"""

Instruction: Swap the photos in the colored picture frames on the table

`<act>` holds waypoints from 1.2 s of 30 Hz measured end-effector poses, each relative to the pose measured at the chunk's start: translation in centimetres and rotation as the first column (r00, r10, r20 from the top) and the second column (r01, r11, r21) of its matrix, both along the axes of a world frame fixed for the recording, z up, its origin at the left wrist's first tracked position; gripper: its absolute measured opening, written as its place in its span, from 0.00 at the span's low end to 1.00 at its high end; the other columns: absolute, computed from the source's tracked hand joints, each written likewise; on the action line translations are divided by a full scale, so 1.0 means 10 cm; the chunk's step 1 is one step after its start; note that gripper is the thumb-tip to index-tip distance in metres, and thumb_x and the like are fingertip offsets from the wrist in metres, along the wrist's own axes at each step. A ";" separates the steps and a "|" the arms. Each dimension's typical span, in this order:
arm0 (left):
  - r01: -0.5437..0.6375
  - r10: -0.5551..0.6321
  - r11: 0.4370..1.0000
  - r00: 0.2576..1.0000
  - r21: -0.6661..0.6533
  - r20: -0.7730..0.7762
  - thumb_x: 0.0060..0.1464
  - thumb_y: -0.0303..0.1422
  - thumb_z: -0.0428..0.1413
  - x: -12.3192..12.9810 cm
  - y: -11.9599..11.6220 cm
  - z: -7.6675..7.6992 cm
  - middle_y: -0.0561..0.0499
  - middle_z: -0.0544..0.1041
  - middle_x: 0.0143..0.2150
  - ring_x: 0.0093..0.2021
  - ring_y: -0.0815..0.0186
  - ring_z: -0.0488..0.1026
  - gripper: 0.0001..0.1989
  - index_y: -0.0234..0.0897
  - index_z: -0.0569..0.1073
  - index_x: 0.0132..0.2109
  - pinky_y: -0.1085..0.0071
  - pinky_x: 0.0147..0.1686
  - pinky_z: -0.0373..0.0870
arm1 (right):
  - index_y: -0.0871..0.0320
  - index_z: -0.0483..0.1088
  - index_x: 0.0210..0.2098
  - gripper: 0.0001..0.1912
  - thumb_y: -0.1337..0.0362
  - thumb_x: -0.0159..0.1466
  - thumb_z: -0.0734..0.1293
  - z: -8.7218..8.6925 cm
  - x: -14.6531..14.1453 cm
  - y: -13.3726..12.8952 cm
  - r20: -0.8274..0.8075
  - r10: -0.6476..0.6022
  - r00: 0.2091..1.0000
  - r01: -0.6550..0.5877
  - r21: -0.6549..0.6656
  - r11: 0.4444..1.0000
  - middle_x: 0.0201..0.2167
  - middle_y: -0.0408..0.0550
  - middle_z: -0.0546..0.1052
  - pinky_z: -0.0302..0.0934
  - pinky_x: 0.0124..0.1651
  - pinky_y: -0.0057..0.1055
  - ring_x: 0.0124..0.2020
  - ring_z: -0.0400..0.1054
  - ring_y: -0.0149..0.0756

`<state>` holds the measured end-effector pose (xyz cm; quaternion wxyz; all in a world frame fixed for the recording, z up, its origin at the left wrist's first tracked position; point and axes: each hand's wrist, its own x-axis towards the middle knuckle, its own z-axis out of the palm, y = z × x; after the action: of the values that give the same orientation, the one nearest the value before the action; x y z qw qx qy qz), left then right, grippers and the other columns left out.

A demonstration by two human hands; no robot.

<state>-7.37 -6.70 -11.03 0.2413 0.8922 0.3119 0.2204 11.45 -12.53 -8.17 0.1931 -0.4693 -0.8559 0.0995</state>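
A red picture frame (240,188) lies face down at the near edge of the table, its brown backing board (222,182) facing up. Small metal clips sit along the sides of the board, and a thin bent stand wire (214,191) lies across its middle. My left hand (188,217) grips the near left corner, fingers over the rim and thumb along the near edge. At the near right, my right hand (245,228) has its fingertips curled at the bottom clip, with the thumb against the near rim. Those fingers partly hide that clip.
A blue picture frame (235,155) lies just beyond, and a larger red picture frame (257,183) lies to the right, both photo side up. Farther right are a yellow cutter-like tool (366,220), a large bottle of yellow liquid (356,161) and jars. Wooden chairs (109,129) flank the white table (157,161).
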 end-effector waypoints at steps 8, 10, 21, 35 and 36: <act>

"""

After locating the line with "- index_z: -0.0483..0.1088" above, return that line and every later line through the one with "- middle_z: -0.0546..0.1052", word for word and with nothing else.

■ **Response area**
  - index_z: -0.0483..0.1088
  - index_x: 0.0210..0.2098
  - gripper: 0.0001..0.1912
  - thumb_y: -0.1337..0.0362
  - thumb_x: -0.0159..0.1466
  - thumb_z: -0.0734..0.1293
  - z: -8.7218..8.6925 cm
  - x: -14.6531..14.1453 cm
  - y: -13.3726..12.8952 cm
  - r20: -0.8274..0.8075
  - r10: -0.6476..0.6022
  - r00: 0.2091..1.0000
  - r01: -0.6550..0.5877
  - r21: -0.6549..0.6656
  - r11: 0.4444..1.0000
  - middle_x: 0.0201..0.2167
  - middle_y: -0.0408..0.0550
  - middle_z: -0.0546..0.1052

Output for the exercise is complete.